> _TO DO_
Down to the last line, write out the entries below exactly and omit all pictures.
TASK MATERIAL section start
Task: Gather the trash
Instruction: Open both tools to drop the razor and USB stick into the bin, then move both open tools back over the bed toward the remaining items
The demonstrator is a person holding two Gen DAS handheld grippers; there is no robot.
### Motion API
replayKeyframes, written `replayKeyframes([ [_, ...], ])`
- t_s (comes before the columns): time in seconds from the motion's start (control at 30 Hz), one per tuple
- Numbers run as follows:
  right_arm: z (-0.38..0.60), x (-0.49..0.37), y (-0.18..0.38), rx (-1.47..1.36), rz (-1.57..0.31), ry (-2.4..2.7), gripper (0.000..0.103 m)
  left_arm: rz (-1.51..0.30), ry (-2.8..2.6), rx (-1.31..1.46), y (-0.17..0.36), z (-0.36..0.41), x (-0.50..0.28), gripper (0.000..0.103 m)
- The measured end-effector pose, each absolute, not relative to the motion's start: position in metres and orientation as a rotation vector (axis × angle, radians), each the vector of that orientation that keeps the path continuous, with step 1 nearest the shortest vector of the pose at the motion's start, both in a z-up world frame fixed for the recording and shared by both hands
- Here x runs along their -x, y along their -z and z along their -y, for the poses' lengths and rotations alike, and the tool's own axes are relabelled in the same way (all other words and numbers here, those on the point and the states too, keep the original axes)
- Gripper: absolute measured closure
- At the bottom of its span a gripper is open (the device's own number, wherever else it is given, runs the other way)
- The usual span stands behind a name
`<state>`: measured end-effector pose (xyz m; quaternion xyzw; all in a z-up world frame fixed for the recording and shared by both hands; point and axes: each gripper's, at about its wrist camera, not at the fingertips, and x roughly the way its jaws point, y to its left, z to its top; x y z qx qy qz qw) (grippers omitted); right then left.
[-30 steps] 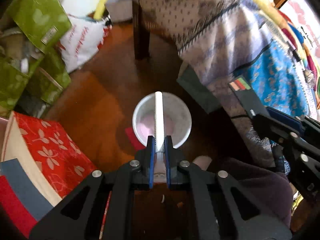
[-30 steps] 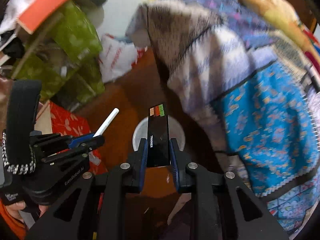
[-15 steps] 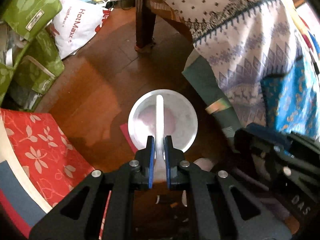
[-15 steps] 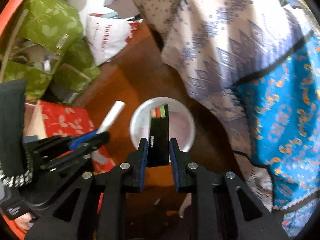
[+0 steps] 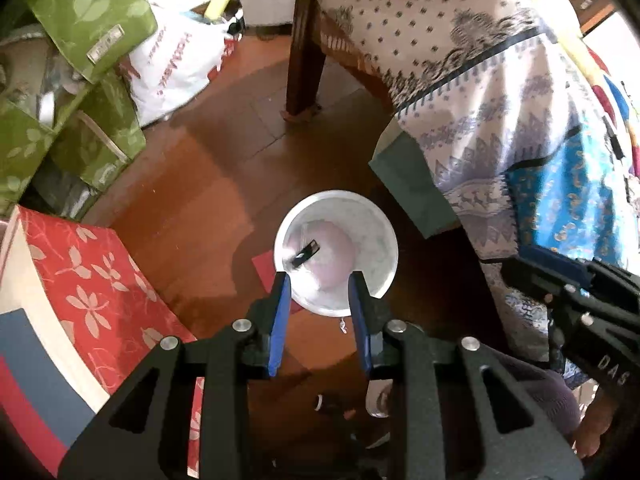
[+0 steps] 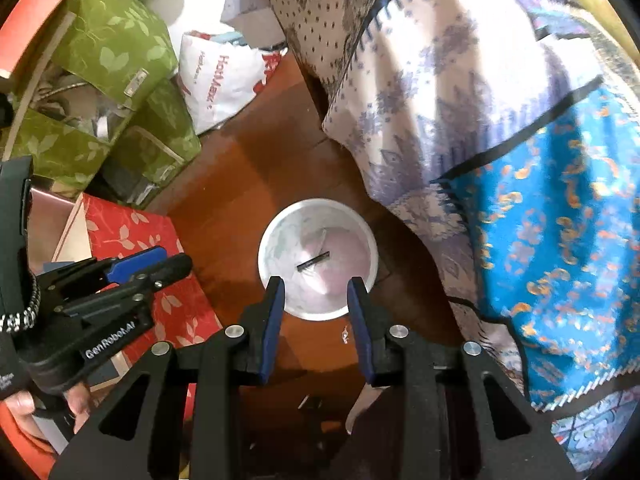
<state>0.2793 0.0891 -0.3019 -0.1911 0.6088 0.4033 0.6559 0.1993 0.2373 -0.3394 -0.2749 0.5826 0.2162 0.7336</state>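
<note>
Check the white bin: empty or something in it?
Not empty. The white bin stands upright on the floor, and a small black strip lies on its pale liner. Both grippers hover open above it.

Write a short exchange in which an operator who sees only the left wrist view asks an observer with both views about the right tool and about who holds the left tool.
Operator: My view shows only the side of the right tool. Is it open?
Observer: Yes. Its fingers stand apart with nothing between them, above the white bin.
Operator: What holds my left tool?
Observer: A bare hand grips it low on its body, at the right view's lower left edge.
</note>
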Motion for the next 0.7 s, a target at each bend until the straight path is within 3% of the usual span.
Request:
replayKeyframes([
  [0.7, 0.014, -0.300, 0.174, 0.213, -1.103, -0.802, 0.074, -1.018, -0.416, 0.368, 0.191, -0.160, -0.209, 0.074],
])
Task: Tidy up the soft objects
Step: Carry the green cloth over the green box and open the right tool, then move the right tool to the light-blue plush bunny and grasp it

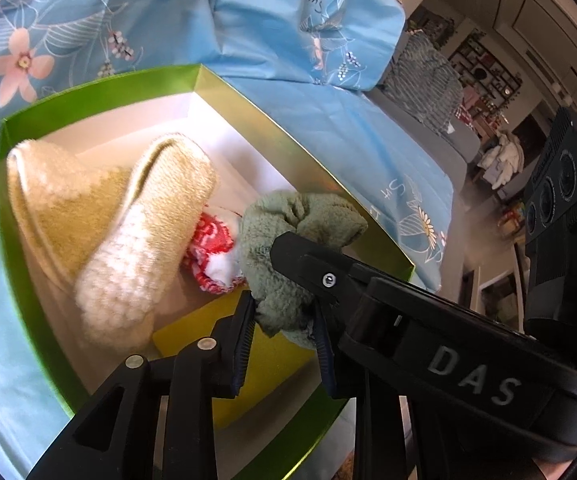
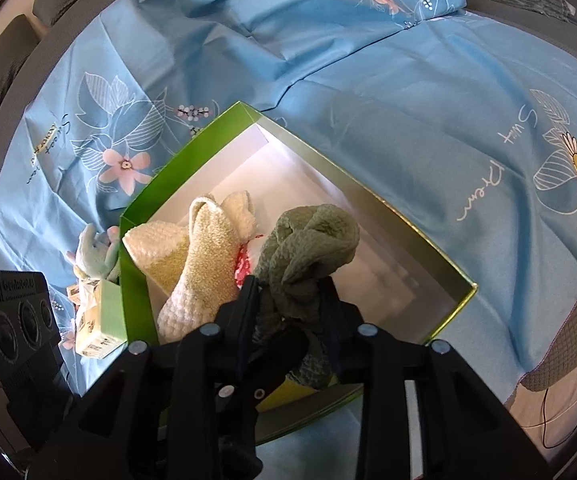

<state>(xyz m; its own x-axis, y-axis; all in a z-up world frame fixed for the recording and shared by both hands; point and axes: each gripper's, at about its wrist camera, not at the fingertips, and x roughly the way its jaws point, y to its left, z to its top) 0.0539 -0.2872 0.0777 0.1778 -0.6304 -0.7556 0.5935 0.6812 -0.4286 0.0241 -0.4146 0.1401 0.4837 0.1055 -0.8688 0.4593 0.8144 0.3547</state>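
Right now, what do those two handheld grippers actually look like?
Both are matte black plastic. The left gripper has ribbed dark-blue pads and silver rivets on its linkage. The right gripper has the same rivets and raised grey letters "DAS" on its body. Each carries a black block with three round lenses. No sleeves show.

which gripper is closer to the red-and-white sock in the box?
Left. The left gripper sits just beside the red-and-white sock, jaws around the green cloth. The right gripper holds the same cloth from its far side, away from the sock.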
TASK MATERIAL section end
> _SOLUTION FOR THIS PROBLEM_
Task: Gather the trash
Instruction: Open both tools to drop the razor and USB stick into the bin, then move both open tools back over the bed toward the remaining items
The demonstrator is a person holding two Gen DAS handheld grippers; there is no robot.
### Motion API
replayKeyframes, written `replayKeyframes([ [_, ...], ])`
- t_s (comes before the columns): time in seconds from the motion's start (control at 30 Hz), one per tuple
- Numbers run as follows:
  right_arm: z (-0.38..0.60), x (-0.49..0.37), y (-0.18..0.38), rx (-1.47..1.36), rz (-1.57..0.31), ry (-2.4..2.7), gripper (0.000..0.103 m)
  left_arm: rz (-1.51..0.30), ry (-2.8..2.6), rx (-1.31..1.46), y (-0.17..0.36), z (-0.36..0.41), x (-0.50..0.28), gripper (0.000..0.103 m)
- The measured end-effector pose, each absolute, not relative to the motion's start: position in metres and orientation as a rotation vector (axis × angle, radians), each the vector of that orientation that keeps the path continuous, with step 1 nearest the shortest vector of the pose at the motion's start, both in a z-up world frame fixed for the recording and shared by both hands
- Here x runs along their -x, y along their -z and z along their -y, for the poses' lengths and rotations alike, and the tool's own axes are relabelled in the same way (all other words and numbers here, those on the point and the states too, keep the original axes)
- Gripper: absolute measured closure
- At the bottom of its span a gripper is open (the device's own number, wherever else it is given, runs the other way)
- The usual span stands behind a name
`<state>`: measured end-effector pose (xyz m; quaternion xyzw; all in a z-up world frame fixed for the recording and shared by both hands; point and axes: each gripper's, at about its wrist camera, not at the fingertips, and x roughly the way its jaws point, y to its left, z to its top; x y z qx qy qz qw) (grippers omitted); right then left.
[-30 steps] 
[-30 steps] 
[-15 steps] 
[-15 steps] 
[+0 steps] 
[+0 steps] 
<state>0.2793 0.0891 -0.3019 -0.1911 0.6088 0.4033 0.6559 0.1993 0.2373 -0.3394 -0.2749 0.5826 0.2162 0.7336</state>
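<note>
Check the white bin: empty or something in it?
Not empty. The white bin stands upright on the floor, and a small black strip lies on its pale liner. Both grippers hover open above it.

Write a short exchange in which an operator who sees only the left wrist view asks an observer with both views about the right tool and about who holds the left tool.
Operator: My view shows only the side of the right tool. Is it open?
Observer: Yes. Its fingers stand apart with nothing between them, above the white bin.
Operator: What holds my left tool?
Observer: A bare hand grips it low on its body, at the right view's lower left edge.
</note>
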Motion for the next 0.7 s, a target at each bend until the straight path is within 3% of the usual span.
Request:
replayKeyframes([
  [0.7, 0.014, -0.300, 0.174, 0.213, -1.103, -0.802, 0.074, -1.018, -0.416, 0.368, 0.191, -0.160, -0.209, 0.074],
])
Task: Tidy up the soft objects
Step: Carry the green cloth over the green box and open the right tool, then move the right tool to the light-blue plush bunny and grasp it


<state>(xyz m; its own x-axis, y-axis; all in a z-up world frame fixed for the recording and shared by both hands; point and axes: each gripper's, at about its wrist camera, not at the fingertips, and x roughly the way its jaws point, y to its left, z to its top) 0.0539 -0.2872 0.0777 0.1778 -0.6304 -0.7556 0.5935 0.6812 -0.4286 0.0241 -0.4146 0.1401 0.4837 0.1055 -0.8688 0.4593 0.8144 0.3547</state>
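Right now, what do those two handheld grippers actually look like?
Both are matte black plastic. The left gripper has ribbed dark-blue pads and silver rivets on its linkage. The right gripper has the same rivets and raised grey letters "DAS" on its body. Each carries a black block with three round lenses. No sleeves show.

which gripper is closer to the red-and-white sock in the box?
Left. The left gripper sits just beside the red-and-white sock, jaws around the green cloth. The right gripper holds the same cloth from its far side, away from the sock.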

This output has come to an end.